Materials and Methods

To investigate the impact of microorganisms on the preservation of soft-tissues in dinosaur bone, modern bone samples were obtained as substrates for biofilm development. To more accurately model dinosaur bone, Witmer's Extant Phylogenetic Bracket method of inference [17] was applied, leading to the choice of extant samples of archosauria as experimental media. These include both birds and crocodilians, in this case the bones of Gallus gallus (Domestic Chicken) and Alligator mississipiensis (American Alligator).
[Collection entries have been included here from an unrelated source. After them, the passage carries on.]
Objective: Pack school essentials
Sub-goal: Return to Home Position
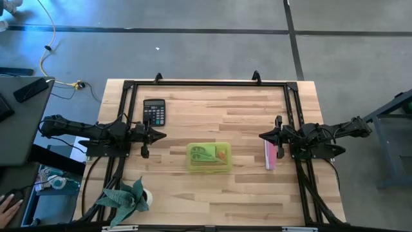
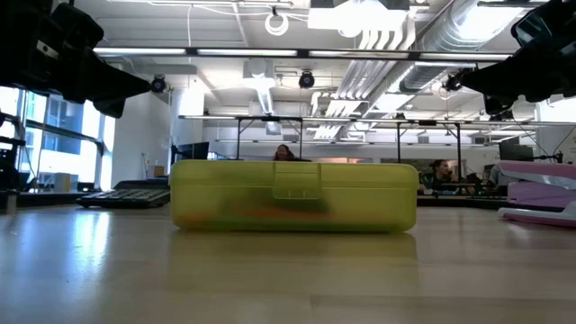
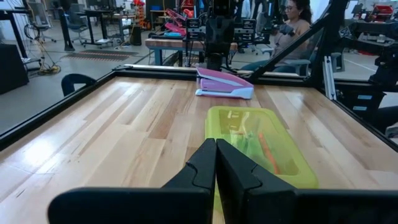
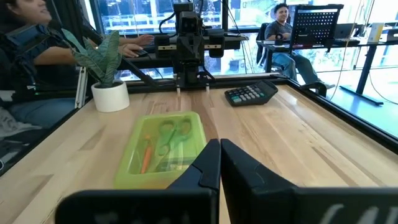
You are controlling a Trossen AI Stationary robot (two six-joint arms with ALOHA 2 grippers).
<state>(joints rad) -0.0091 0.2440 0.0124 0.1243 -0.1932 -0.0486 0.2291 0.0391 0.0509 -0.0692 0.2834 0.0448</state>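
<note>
Overall: a wooden tabletop (image 1: 244,116) with one arm at its left edge and one at its right edge, both raised off the wood and pointing at each other across the middle.
Left gripper (image 1: 163,135): in from the left edge, about midway between the front edge (the low camera's side) and the back edge. Its fingers are pressed together with nothing between them.
Right gripper (image 1: 261,136): in from the right edge, facing the other arm. Its fingers also lie flat against each other and hold nothing.
Yellow-green case (image 1: 209,167): flat near the middle of the tabletop, a little toward the front edge. It sits between the two arms and apart from both, lid down, with its latch facing the front edge.
Green-handled scissors (image 4: 174,134): inside the case, seen through the lid.
Orange pen (image 4: 147,155): inside the case, beside the scissors.
Other contents: blurred by the plastic; cannot tell.
Calculator (image 1: 154,112): toward the back-left corner.
Pink stapler (image 1: 271,155): near the right edge, just in front of the right arm.
Potted plant (image 1: 129,196): at the front-left corner.
</note>
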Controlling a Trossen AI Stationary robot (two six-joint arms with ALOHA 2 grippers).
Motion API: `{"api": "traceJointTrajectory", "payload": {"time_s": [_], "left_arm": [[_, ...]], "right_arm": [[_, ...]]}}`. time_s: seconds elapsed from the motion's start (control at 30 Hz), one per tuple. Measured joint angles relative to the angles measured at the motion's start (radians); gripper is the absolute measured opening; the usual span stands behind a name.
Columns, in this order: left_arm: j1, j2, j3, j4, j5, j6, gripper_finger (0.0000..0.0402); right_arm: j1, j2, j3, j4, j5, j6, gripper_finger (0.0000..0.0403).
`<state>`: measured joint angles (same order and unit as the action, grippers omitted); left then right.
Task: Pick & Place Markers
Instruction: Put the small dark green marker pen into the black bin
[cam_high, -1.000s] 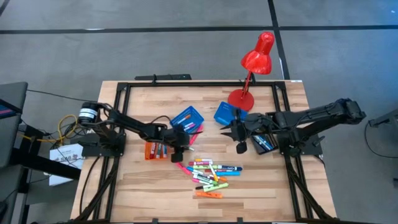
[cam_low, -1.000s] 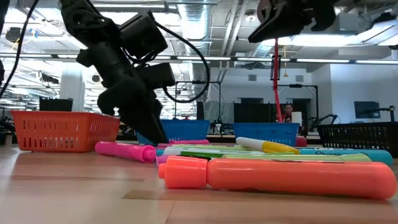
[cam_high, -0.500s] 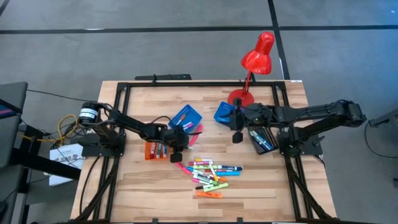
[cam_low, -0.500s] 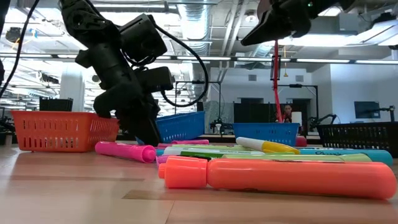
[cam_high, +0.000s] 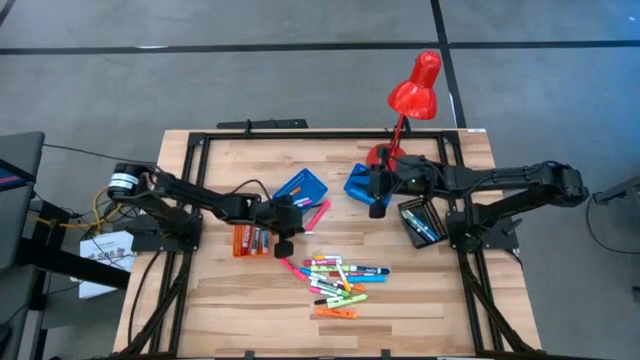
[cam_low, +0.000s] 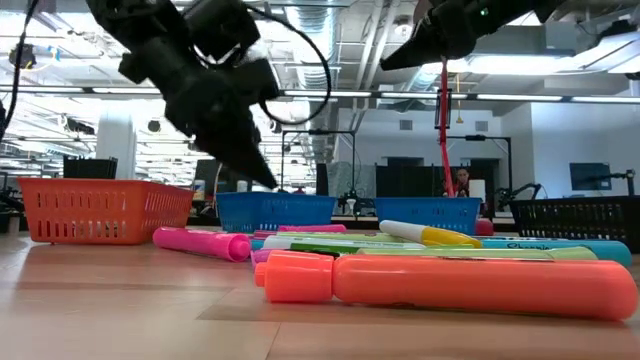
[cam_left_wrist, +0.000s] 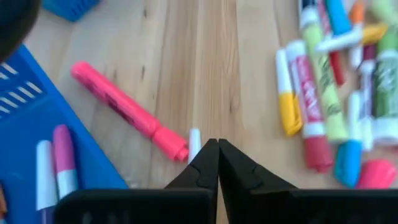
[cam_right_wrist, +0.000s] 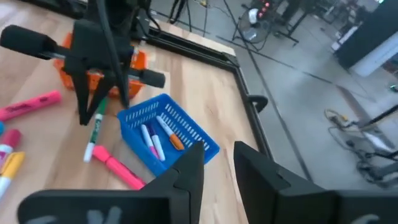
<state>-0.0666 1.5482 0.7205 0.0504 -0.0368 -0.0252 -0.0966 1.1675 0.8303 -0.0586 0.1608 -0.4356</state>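
Our left gripper (cam_high: 283, 244) has risen off the table, pinched shut on a green marker (cam_right_wrist: 96, 132) ready for the blue tray (cam_right_wrist: 140, 112), while our right gripper (cam_right_wrist: 217, 155), open and empty, has left the markers (cam_high: 340, 280).

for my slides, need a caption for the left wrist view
Left hand, fingers shut, above bare table beside a pink marker.

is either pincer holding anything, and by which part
The left pincer holds a green marker by its upper end, hanging down; the right pincer is open and empty.
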Motion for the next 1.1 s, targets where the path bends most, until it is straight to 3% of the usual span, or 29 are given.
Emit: {"api": "traceJointTrajectory", "payload": {"time_s": [0.2,0.4,0.53,0.67,0.97,1.1], "left_arm": [[0.0,0.006,0.001,-0.012,0.0,-0.01,0.0048],[0.0,0.109,-0.001,-0.03,-0.001,-0.002,0.0113],[0.001,0.144,-0.001,-0.029,-0.008,-0.001,0.0133],[0.001,0.151,-0.001,-0.026,-0.01,0.014,0.0121],[0.001,0.152,0.001,-0.022,-0.008,0.02,0.0023],[0.001,0.147,0.001,-0.024,-0.008,0.02,0.0028]], "right_arm": [[-0.023,0.065,0.002,0.081,-0.142,0.008,0.0108],[-0.022,0.144,0.038,0.104,-0.135,-0.049,0.0139],[-0.022,0.185,0.055,0.094,-0.135,-0.036,0.0153],[-0.022,0.198,0.063,0.095,-0.135,-0.044,0.0159],[-0.022,0.188,0.063,0.096,-0.135,-0.043,0.0161],[-0.022,0.195,0.062,0.093,-0.134,-0.043,0.0161]]}}
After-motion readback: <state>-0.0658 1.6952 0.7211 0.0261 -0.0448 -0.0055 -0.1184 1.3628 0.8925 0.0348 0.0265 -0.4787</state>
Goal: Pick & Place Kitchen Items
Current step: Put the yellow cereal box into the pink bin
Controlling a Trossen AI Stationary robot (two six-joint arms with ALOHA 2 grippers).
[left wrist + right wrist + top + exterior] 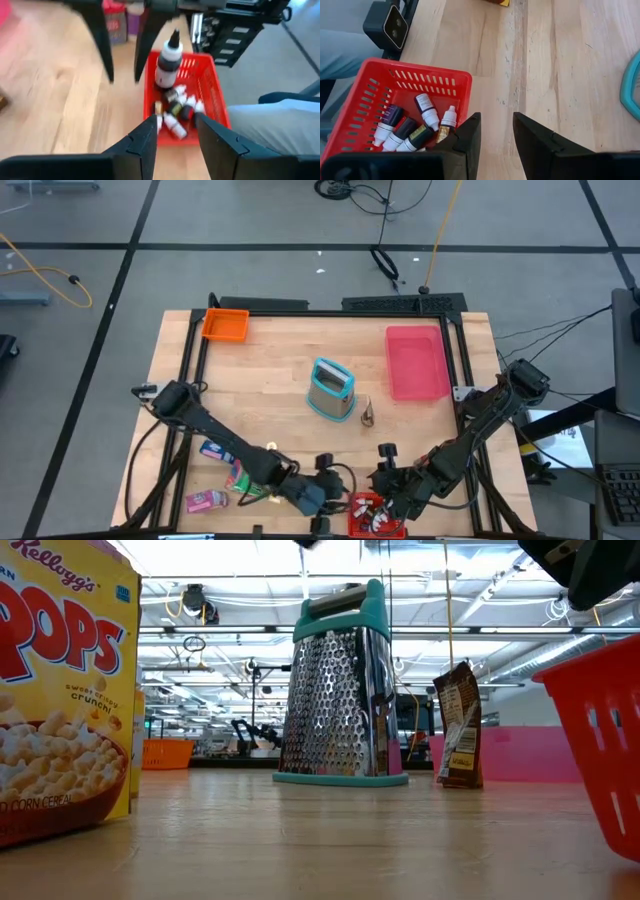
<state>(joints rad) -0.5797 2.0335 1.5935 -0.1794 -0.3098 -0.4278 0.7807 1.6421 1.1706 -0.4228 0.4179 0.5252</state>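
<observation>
Both arms reach toward the near edge of the table [280,370], meeting at the red bin [372,518].

Left gripper [176,131]: hangs just above the red bin [212,95], jaws parted with a clear gap and nothing between them. Directly below lie several tiny bottles [176,107], white and dark-capped, heaped on the bin floor. One larger bottle [169,59] with a dark pointed cap stands upright at the bin's far end.

Right gripper [496,131]: at the other side of the same bin [380,100], over bare table beside its rim, jaws partly apart and empty. Tiny bottles [427,112] show in the bin's corner.

Snack packets [215,475] in blue, green and pink lie on the table's near left, beside the left arm. A yellow cereal box [62,690] stands close to the low camera.

Mid-table: a teal-framed grater [331,388] stands upright; a small brown packet [366,412] just beside it. Pink tray [416,362] and orange bin [225,325] sit well apart along the far side.
</observation>
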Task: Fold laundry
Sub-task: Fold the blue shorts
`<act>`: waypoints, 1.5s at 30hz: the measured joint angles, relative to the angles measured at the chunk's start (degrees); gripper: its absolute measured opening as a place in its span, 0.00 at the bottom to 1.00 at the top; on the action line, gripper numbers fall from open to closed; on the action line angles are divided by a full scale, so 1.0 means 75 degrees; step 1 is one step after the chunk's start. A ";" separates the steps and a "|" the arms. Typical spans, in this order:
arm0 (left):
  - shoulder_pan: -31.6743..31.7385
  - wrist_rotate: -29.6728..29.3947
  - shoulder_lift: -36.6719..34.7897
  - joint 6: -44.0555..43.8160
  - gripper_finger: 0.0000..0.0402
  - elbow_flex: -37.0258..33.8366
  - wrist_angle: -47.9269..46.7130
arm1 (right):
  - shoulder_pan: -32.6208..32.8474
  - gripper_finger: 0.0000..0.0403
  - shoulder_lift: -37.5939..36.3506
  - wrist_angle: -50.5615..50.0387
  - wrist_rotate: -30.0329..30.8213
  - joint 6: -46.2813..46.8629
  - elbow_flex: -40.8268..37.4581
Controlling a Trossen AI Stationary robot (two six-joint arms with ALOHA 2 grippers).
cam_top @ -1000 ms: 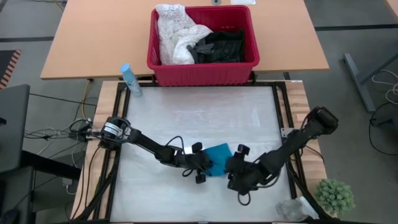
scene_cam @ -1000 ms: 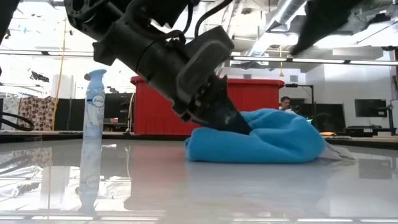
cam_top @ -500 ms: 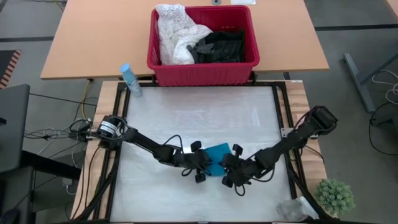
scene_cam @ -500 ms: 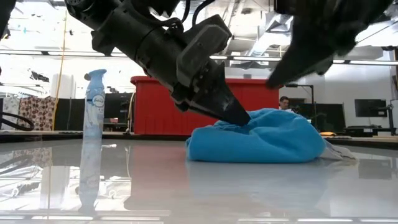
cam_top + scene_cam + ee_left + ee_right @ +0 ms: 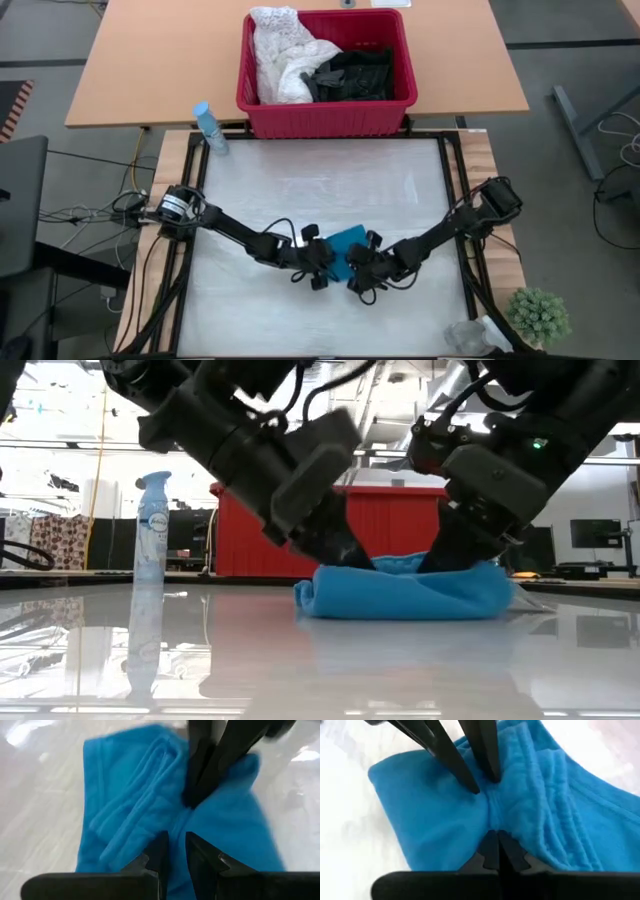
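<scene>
The small teal garment (image 5: 345,242) lies folded on the near middle of the table, resting flat on its underside; it also shows in the low view (image 5: 400,595). My left gripper (image 5: 333,260) comes at it from the table's left. Its fingers stand a narrow gap apart on the cloth (image 5: 176,840). My right gripper (image 5: 350,265) comes from the right, shut, with its tips on the cloth (image 5: 497,837). The two grippers' tips nearly meet at the garment's middle. In the low view the cloth hides the fingertips. My left gripper has a small ridge of the garment's top layer (image 5: 176,822) between its two fingers, near the garment's middle. The fingers slant down from the table's left. The garment lies on the table. My right gripper presses its shut fingers (image 5: 492,845) down on the middle of the garment, at a crease (image 5: 492,812). They slant down from the table's right. The garment lies flat under them.
A red slotted basket (image 5: 325,112) on the far table holds a white lacy garment (image 5: 280,55) and black garments (image 5: 350,75). A spray bottle (image 5: 208,128) stands at the far left corner. A small plant (image 5: 538,315) and crumpled plastic (image 5: 470,335) sit at the near right.
My right gripper has gone toward the table's left and down onto the teal garment. The garment's rounded top has been pressed lower and flatter. My left gripper has stayed at the garment and sunk a little into the cloth.
</scene>
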 joint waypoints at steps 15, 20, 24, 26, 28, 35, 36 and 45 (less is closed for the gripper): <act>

Bones chosen for the experiment consisted of long bones, such as femora and tibiae from both species. To specifically observe the growth of biofilm on bone and to expedite the process, bones were stripped of a majority of muscle and connective tissues, and placed in traps made of 250mL Nalgene bottles with holes drilled to allow water to move freely in and out of the bottle, but inhibit larger organisms from interacting with the specimens. Both a complete and bisected long bone was placed in each trap. This differentiation was intended to investigate differences in bone condition prior to microbial interaction. While freeze-thaw cycles may have an influence on bone degradation, sample chambers were frozen and stored at −70°C until deployment in order to minimalize rapid decomposition of the samples and minimize microbial cross-contamination.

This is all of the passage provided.